Следующие два дня прошли в тотальном неприятии действительности, из которого я выходила, только чтобы налить себе еще водки с грейпфрутовым соком или сменить диск в плеере. Пришибленная алкоголем и перипетиями «Героев»[10], в которых мало что понимала, я перестала отвечать на мейлы и не подходила к телефону. Мне хотелось покоя, святого покоя и забвения. Было почти хорошо. Я бродила в старых флориановых пижамных штанах из кухни в гостиную и слушала сообщения, оставленные на автоответчике отцом. Мать, очевидно, так растерялась от моего отсутствия энтузиазма перед перспективой одинокой жизни, что позвонила отцу of all people[11], чтобы он приободрил меня.

«Женевьева, это Билл». Отец никогда не говорил: «Это папа», всегда: «Это Билл». «Алло, Билл», – сказала я автоответчику. Я очень любила отца. Он был… «мужланом», вот, пожалуй, точное слово. Мой отец был мужланом, грубым и неотесанным увальнем, парвеню, демонстрировавшим свое богатство машинами, неприличными для человека его возраста, урожденным ирландцем, не питавшим никакого интереса к стране, где родился его отец, и гордившимся этим, и наконец – неисправимым любителем шуток «ниже пояса», даже не смешных.

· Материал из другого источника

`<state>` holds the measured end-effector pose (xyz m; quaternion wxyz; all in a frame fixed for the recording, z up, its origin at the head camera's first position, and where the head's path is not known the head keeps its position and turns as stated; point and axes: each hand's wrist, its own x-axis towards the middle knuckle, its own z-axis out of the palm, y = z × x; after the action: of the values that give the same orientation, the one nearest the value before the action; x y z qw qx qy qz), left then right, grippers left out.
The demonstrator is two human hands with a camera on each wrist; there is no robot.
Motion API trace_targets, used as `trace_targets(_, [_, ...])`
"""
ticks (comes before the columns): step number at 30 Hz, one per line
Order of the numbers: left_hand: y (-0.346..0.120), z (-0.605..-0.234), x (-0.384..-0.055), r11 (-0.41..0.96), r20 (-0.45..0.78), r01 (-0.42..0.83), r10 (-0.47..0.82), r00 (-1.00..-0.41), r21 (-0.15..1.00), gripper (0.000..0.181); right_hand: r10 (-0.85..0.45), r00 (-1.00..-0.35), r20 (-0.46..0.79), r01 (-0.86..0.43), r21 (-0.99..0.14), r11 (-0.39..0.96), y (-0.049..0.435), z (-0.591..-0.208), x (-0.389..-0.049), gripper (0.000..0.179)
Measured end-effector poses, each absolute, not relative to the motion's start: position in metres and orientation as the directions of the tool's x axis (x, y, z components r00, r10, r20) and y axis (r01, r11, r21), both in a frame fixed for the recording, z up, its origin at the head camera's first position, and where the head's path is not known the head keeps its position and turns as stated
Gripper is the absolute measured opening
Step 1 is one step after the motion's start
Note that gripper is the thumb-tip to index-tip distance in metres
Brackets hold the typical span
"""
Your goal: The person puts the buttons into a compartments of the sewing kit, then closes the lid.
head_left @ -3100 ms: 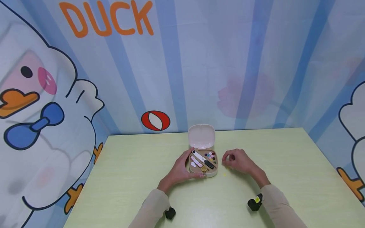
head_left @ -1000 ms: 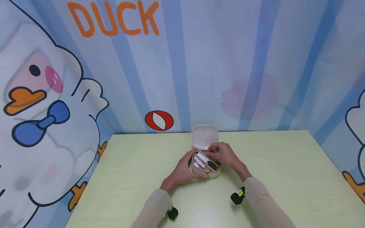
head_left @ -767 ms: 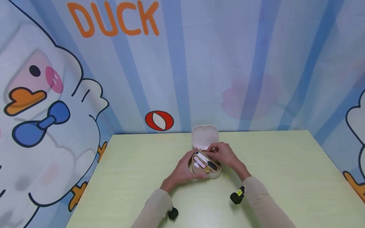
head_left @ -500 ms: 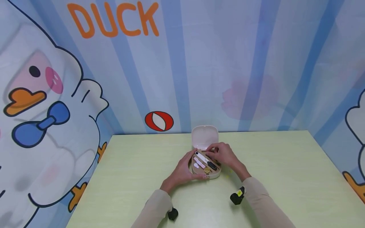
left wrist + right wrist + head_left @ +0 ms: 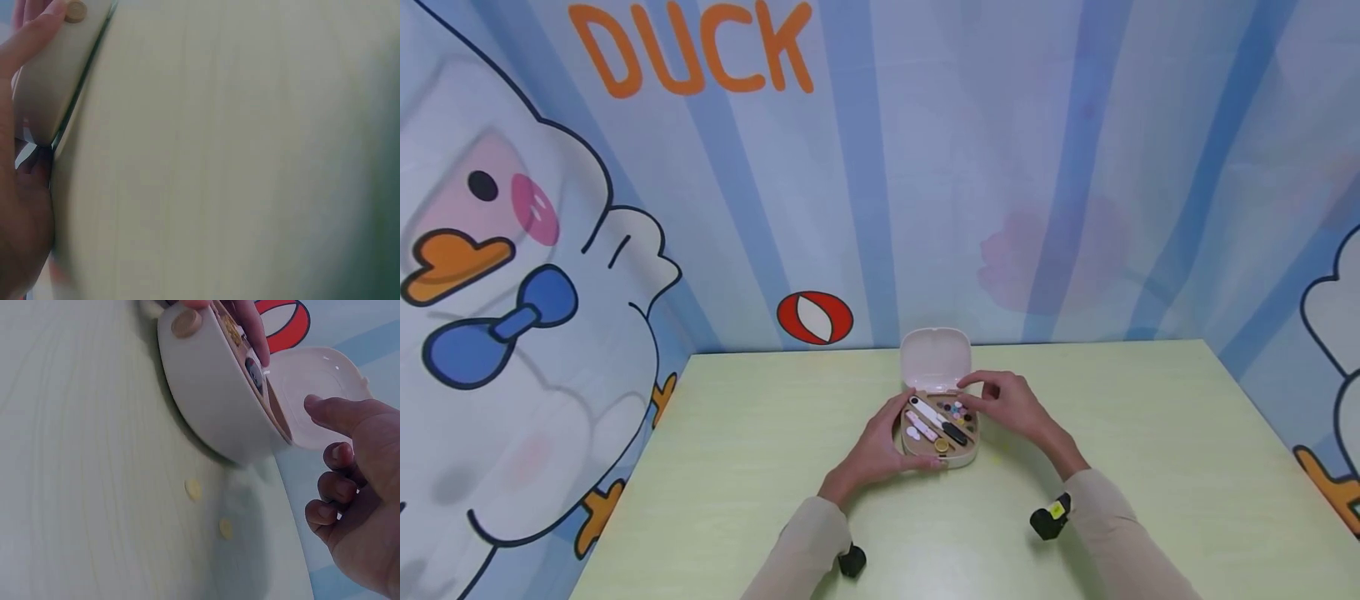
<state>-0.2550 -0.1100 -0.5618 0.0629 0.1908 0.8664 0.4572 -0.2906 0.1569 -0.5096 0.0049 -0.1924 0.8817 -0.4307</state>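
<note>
My left hand grips the small cream sewing box from its left side, thumb along the front wall. Its pale pink lid stands raised at the back. Inside lie a white and black slim tool, a pink piece, a gold round piece and several coloured buttons. My right hand is at the box's back right corner, thumb and forefinger apart. In the right wrist view that hand holds nothing, the other fingers loosely curled.
Two small yellow discs lie on the pale wooden table just right of the box. A printed duck curtain hangs behind the table's far edge. Each wrist carries a black camera.
My right hand came from right of the box to over the buttons, then drew back slightly right, thumb and forefinger parting. The buttons show again. My left hand keeps its grip.
</note>
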Motion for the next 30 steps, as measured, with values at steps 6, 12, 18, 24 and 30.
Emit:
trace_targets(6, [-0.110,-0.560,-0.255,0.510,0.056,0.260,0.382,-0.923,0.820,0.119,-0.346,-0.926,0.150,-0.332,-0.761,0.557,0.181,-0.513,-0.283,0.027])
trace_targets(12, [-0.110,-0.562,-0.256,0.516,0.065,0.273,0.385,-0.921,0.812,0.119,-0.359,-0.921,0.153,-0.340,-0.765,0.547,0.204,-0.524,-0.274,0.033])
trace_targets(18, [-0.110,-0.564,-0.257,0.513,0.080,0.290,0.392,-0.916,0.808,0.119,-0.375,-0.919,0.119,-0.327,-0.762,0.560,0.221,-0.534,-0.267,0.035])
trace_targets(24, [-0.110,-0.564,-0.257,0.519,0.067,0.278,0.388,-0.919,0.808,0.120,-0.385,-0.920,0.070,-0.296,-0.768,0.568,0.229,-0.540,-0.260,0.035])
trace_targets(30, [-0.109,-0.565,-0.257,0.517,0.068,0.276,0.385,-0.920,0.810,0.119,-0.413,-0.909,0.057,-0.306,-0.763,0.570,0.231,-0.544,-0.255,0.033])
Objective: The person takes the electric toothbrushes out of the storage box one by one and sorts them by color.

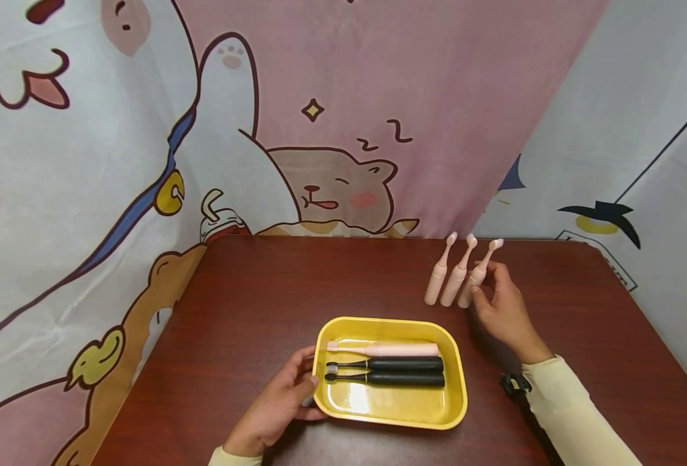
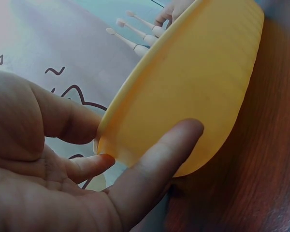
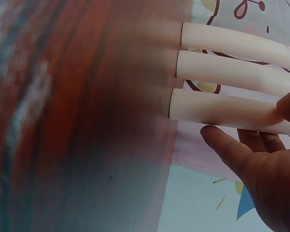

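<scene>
Three pale pink electric toothbrushes stand upright in a row at the back right: the left one (image 1: 436,283), the middle one (image 1: 454,285) and the right one (image 1: 474,278). My right hand (image 1: 505,312) holds the right toothbrush, thumb and fingers on either side of its handle (image 3: 217,106). My left hand (image 1: 281,398) grips the left end of a yellow tray (image 1: 390,421). One of its digits lies along the outer wall (image 2: 183,87) in the left wrist view. Inside the tray lie a pink toothbrush (image 1: 401,350) and two black ones, the upper (image 1: 407,364) and the lower (image 1: 407,378).
The dark red-brown table (image 1: 250,310) ends at the back against a cartoon-printed cloth (image 1: 465,97). Cloth also hangs along the left and right sides. A dark band (image 1: 515,384) is on the right wrist.
</scene>
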`<state>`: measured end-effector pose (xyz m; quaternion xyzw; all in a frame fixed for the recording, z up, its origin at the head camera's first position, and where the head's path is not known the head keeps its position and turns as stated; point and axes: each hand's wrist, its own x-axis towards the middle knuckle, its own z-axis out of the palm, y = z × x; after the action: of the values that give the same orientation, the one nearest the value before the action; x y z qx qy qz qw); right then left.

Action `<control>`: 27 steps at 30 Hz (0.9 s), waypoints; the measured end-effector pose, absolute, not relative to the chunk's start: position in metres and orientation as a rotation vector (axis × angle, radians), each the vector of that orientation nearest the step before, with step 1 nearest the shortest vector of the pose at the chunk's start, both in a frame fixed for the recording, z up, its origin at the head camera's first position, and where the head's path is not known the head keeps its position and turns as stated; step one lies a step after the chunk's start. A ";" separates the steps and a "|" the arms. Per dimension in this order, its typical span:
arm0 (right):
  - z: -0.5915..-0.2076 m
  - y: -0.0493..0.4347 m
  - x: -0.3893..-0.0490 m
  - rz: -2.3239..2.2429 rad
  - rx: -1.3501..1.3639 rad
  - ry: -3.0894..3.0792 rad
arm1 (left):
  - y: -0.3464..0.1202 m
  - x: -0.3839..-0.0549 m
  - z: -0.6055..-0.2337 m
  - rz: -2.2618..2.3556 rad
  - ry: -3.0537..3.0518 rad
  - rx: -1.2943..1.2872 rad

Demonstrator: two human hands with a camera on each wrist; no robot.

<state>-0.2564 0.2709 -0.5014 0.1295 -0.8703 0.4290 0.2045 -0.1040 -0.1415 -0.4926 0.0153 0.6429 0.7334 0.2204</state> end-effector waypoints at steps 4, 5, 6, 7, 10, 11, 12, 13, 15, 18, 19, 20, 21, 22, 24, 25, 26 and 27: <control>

Он был также одним из самых душевных людей на свете, и от одного его присутствия все становилось легче и проще. Для переживающих несчастную любовь он был худшим советчиком в мире.

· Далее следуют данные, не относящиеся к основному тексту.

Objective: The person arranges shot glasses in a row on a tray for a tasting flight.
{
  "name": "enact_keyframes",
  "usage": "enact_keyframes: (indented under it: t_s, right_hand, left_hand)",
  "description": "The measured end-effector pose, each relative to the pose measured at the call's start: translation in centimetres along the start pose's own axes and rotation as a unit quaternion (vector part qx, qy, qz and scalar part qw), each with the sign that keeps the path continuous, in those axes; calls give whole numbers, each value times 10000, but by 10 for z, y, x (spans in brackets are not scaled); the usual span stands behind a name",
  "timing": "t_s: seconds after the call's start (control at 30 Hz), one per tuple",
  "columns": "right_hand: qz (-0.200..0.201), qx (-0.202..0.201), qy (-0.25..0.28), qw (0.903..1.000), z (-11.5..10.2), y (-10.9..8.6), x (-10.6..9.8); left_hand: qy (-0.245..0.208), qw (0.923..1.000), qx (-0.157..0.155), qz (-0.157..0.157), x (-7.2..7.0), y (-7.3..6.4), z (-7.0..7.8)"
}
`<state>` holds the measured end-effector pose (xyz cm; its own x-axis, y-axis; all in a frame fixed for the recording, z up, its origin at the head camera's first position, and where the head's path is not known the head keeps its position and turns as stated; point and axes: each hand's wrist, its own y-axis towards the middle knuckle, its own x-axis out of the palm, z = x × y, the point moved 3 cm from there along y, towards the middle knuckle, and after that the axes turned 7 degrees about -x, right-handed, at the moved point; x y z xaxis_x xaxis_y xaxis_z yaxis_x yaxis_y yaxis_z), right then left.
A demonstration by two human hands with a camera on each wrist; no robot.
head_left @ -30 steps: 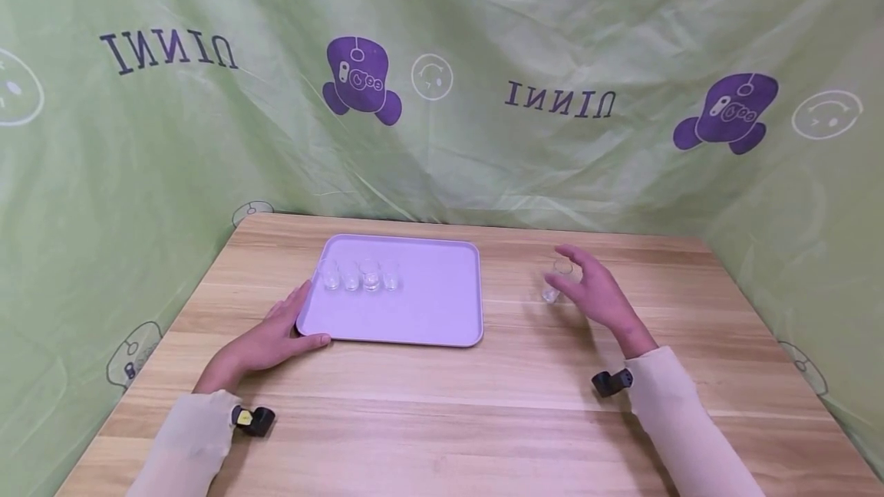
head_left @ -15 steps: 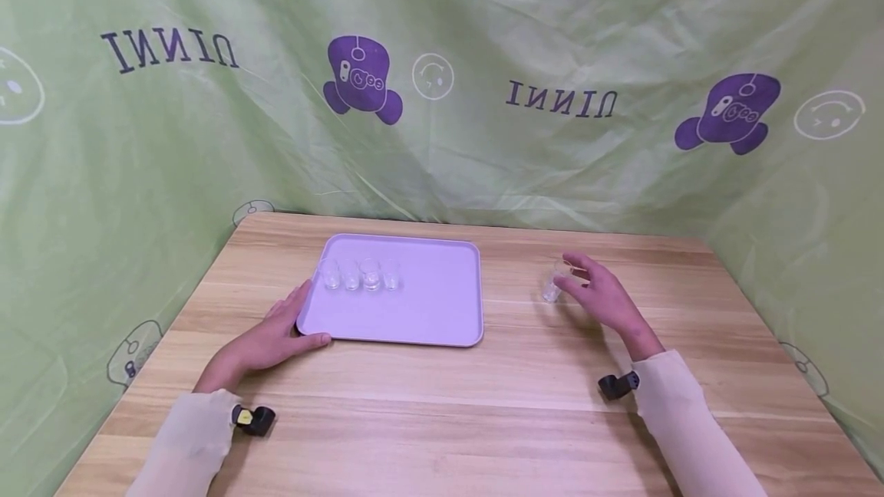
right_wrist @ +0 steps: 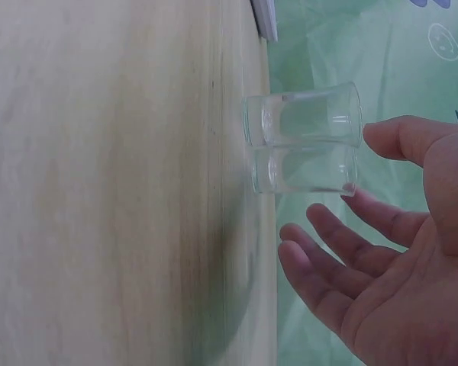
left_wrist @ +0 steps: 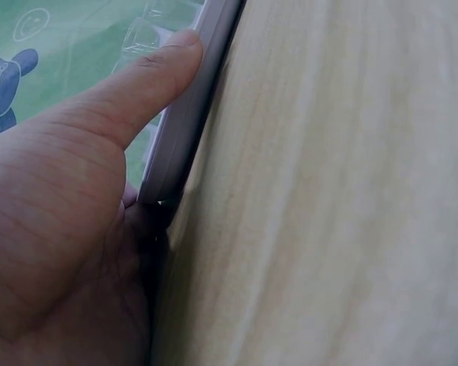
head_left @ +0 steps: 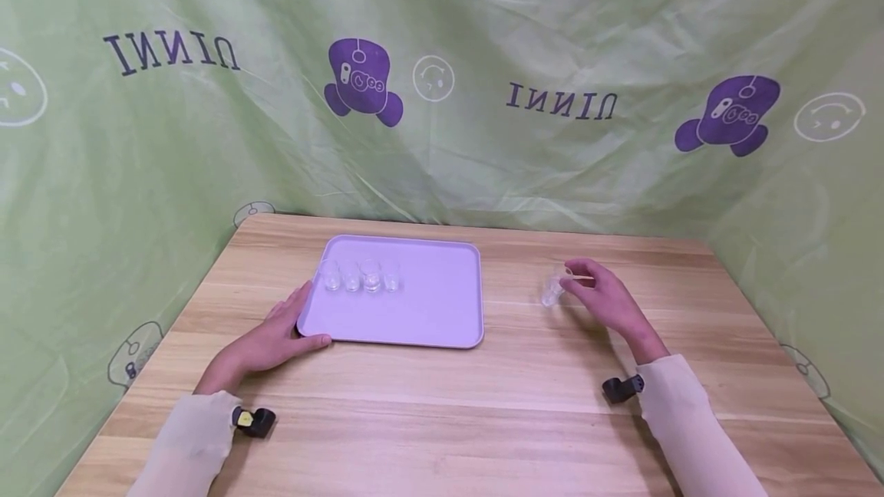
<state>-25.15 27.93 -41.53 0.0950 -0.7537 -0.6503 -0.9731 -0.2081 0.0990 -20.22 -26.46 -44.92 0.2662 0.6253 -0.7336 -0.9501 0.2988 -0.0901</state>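
Note:
In the head view, my right hand (head_left: 611,301) is at two small clear shot glasses (head_left: 552,290) on the table, right of the tray. The right wrist view shows these glasses (right_wrist: 313,118) side by side; my thumb touches one rim and my index finger the other, pinching them. The other fingers of that hand (right_wrist: 401,282) are loosely bent. My left hand (head_left: 269,340) lies along the front left corner of a lilac tray (head_left: 435,305), its thumb (left_wrist: 156,72) on the rim. On the tray's left half stands a row of several clear shot glasses (head_left: 371,279).
All of this is on a wood-grain table (head_left: 428,420). A green curtain (head_left: 442,167) with purple prints hangs behind it and on both sides. Black wrist cameras (head_left: 257,422) are strapped at both sleeves.
My right hand's thumb and fingers have drawn together at the glass rims, and its wrist has shifted slightly right and toward me. The left hand and tray have stayed put.

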Motion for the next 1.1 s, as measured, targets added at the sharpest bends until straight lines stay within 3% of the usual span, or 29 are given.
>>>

«Твоя мать сказала, что ты в печалях… ну и правильно, что он ушел, немчура… Этот парень много о себе понимал. А ты заслуживаешь лучшего, слышишь? Брось, дочка, не заморачивайся, выпей-ка да пойди, прогуляйся, ты оглянуться не успеешь, как найдешь себе в сто раз лучше!»

Я положила трубку, уши вяли от этого вздора. Два часа спустя он оставил еще сообщение: «Жозиана просила передать, что лучший способ вернуть мужчину – это игнорировать его. Сказал бы я, что думаю о тех, кто вешается на мужчин, да…» Фразу оборвал смех. «…Да ладно, вечером поговорим. Все равно это мнение Жози. А мое ты знаешь: без него лучше! Найдем тебе настоящего парня, цыпа моя». Жозиана была второй женой отца, профессиональной trophy wife[12], проводившей время между парикмахерской, маникюрным салоном и теннисным кортом. Очень милая женщина, но советы ее были всегда исключительно некстати («тебе бы надо попробовать французский маникюр» – это был ее любимый).

Насчет «найти настоящего парня» – в это мне не очень верилось. Мне нужен был только Флориан, я это точно знала. Он был моим настоящим парнем. Надежный, целеустремленный, талантливый и решительный, он знал, чего хочет, и умел этого добиваться. Я любила в нем это отсутствие сомнений, обаятельную веру в себя и глубокую убежденность, очень, кстати, американскую, что нет ничего невозможного, надо только уметь мечтать.

Мой отец тоже ценил эти качества – он и сам был достойным приверженцем этой теории, близкой к американской мечте: он вышел из низов, бедное детство в Пуэнт-Сен-Шарль не помешало ему создать популярную продюсерскую телекомпанию и переместить свои пенаты в огромный особняк в Лоррене[13]. «Winners» – победителей – он уважал и имел благосклонность признавать это качество за Флорианом. Однако он находил его, на свой вкус, чересчур снобом: подписка на такой журнал, как Dwell[14], была чем-то в высшей степени подозрительным в глазах моего отца. Карьера в области экологического дизайна не укладывалась у него в голове. («Не понимаю я, какого черта город платит миллионы, чтобы сделать из парка игрушку. Если люди хотят видеть зелень, пусть едут за город. А нам тут нужны не парки, а паркинги».) А тот факт, что Флориан был физиологически неспособен смеяться его шуткам, стал непреодолимым препятствием для теплых чувств Билла. («Не хочу дурно говорить о твоем дружке, Женевьева, но он самодовольный гусак».) Да и Флориану мой отец никогда особенно не нравился. Он просто был слишком вежлив, чтобы это показывать. Излияния чувств, как позитивных, так и негативных, не были занесены в его генетический код.